**Task prompt**
Transcribe each entry exactly as it appears, leaving out any picture it holds.

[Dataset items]
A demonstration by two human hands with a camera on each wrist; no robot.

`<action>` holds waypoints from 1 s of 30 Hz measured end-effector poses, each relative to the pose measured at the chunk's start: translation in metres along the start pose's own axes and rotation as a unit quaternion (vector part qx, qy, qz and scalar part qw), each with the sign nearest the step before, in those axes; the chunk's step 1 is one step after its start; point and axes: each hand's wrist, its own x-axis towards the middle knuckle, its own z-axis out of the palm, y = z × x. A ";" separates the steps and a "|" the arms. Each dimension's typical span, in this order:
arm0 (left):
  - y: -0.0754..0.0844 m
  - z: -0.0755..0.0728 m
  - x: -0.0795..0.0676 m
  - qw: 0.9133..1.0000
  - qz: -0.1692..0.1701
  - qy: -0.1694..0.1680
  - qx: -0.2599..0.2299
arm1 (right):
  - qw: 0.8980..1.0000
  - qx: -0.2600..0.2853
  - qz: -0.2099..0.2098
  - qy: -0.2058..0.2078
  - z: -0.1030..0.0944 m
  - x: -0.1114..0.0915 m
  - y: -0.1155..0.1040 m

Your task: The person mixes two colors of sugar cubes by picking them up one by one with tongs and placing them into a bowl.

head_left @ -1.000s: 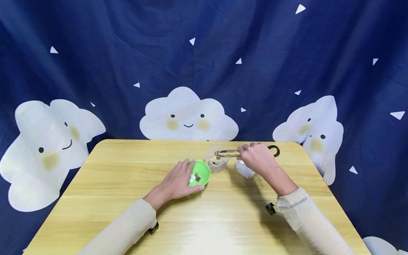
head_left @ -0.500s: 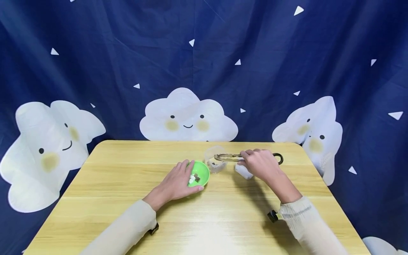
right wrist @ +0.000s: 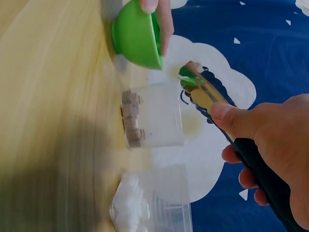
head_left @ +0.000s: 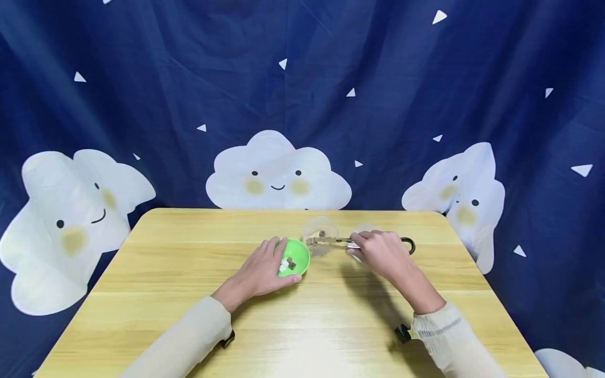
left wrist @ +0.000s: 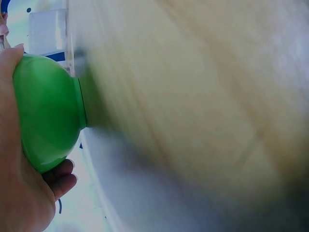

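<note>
My left hand (head_left: 262,268) grips a small green bowl (head_left: 302,257), thumb on the near side and fingers round the far side. White and brown cubes (head_left: 287,264) lie inside it. With my right hand (head_left: 385,254) I hold metal tongs with black handles (head_left: 335,240). Their tips are above a clear plastic container (right wrist: 164,116) holding brown cubes (right wrist: 131,118), close to the bowl's rim. Whether anything sits between the tips I cannot tell. A second clear container (right wrist: 169,198) with white contents is partly hidden by my right hand in the head view.
Everything stands on a light wooden table (head_left: 189,236) with rounded far corners. Behind its far edge hangs a dark blue curtain (head_left: 236,79) printed with smiling clouds and white triangles.
The tongs have come down and their tips have shifted left towards the bowl. My right hand has moved nearer to me. The left hand and bowl have stayed put.
</note>
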 end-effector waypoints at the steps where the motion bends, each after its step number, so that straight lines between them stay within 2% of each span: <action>1: 0.000 0.000 0.000 1.000 0.000 0.000 0.001 | 1.000 0.001 0.001 -0.001 0.000 0.000 -0.001; 30: -0.001 0.001 0.000 1.000 0.003 0.000 0.000 | 1.000 0.016 -0.006 0.002 0.010 -0.004 -0.021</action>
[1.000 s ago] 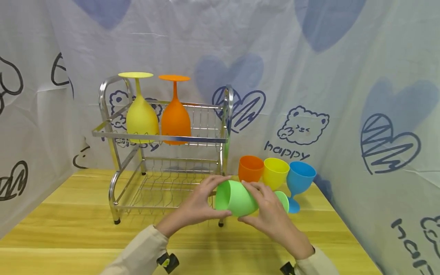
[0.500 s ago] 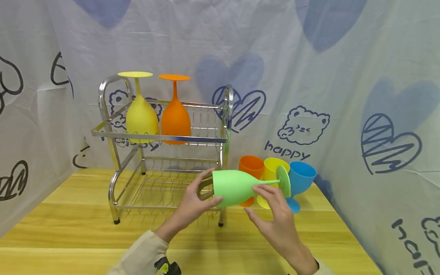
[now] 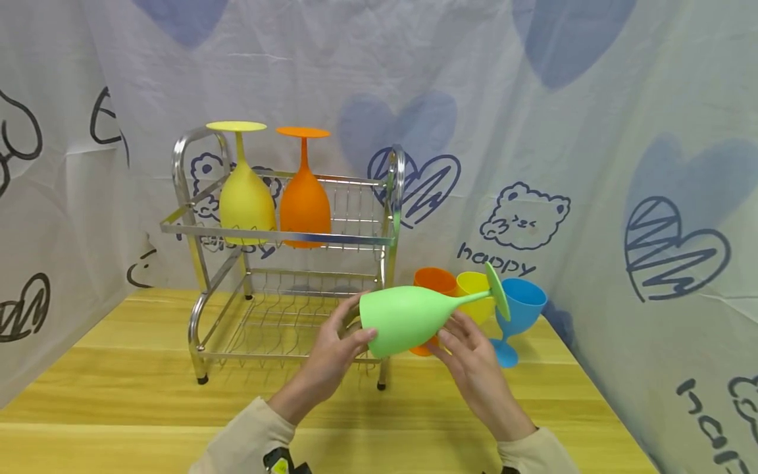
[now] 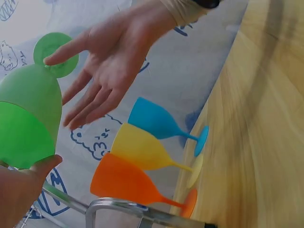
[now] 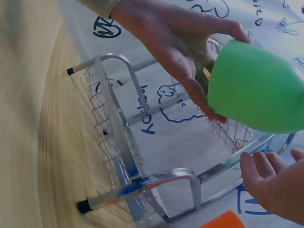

**Solution to this problem**
A demonstration by two human hands with a camera on each wrist; no robot.

`<action>` holds waypoints from 1 s of 30 Hz measured end-effector poses, each relative to the pose measured at the chunk's start: translation in metres along the start pose's own axes and rotation as a unit quaternion (vector part qx, qy, qz and scalar part qw), each with the sign nearest the step before, in those axes; the chunk's step 1 is one step after its start; point and axes: each hand's wrist, its own x-axis towards the middle knuckle, its own z-axis out of the palm, y = z × x. A ";" separates the steps and a "|" the arms. Each dimension's typical span, in this order:
arm0 (left):
  - y: -0.0754..0.0844 m
  - z: -0.0755..0.0728 m
  - x: -0.0795..0.0676 m
  - qw: 0.9133..1.0000
  - qz: -0.1692..0.1701
  - qy: -0.1694..0.1680
  - qx: -0.2599..0.2299
arm1 (right):
  - qw: 0.8980..1.0000
  - qx: -0.2600..0.2853
  - qz: -0.2099..0.2098
  - qy: -0.2058..0.2078
  - z: -0.1030..0.0944 m
  - x: -0.1114..0.0915 m
  - y: -0.1155..0.1040 m

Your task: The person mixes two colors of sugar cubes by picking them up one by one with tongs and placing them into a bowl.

head_left @ -1.000s: 
head_left @ -0.500s: 
right wrist @ +0.000s: 
head_left @ +0.000s: 
left wrist @ +0.000s: 

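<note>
My left hand (head_left: 262,268) grips a small green bowl (head_left: 302,257), thumb on the near side and fingers round the far side. White and brown cubes (head_left: 287,264) lie inside it. With my right hand (head_left: 385,254) I hold metal tongs with black handles (head_left: 335,240). Their tips are above a clear plastic container (right wrist: 164,116) holding brown cubes (right wrist: 131,118), close to the bowl's rim. Whether anything sits between the tips I cannot tell. A second clear container (right wrist: 169,198) with white contents is partly hidden by my right hand in the head view.
Everything stands on a light wooden table (head_left: 189,236) with rounded far corners. Behind its far edge hangs a dark blue curtain (head_left: 236,79) printed with smiling clouds and white triangles.
The tongs have come down and their tips have shifted left towards the bowl. My right hand has moved nearer to me. The left hand and bowl have stayed put.
</note>
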 end-effector waypoints at the steps where the motion bends, each after its step number, so that straight lines between them stay within 2% of each span: <action>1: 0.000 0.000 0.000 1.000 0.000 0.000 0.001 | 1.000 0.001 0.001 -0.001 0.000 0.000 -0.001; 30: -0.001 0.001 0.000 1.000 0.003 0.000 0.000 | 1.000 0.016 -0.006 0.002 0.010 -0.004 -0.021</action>
[1.000 s ago] 
[0.500 s ago] 
[now] 
[now] 
[now] 

The output has been completed.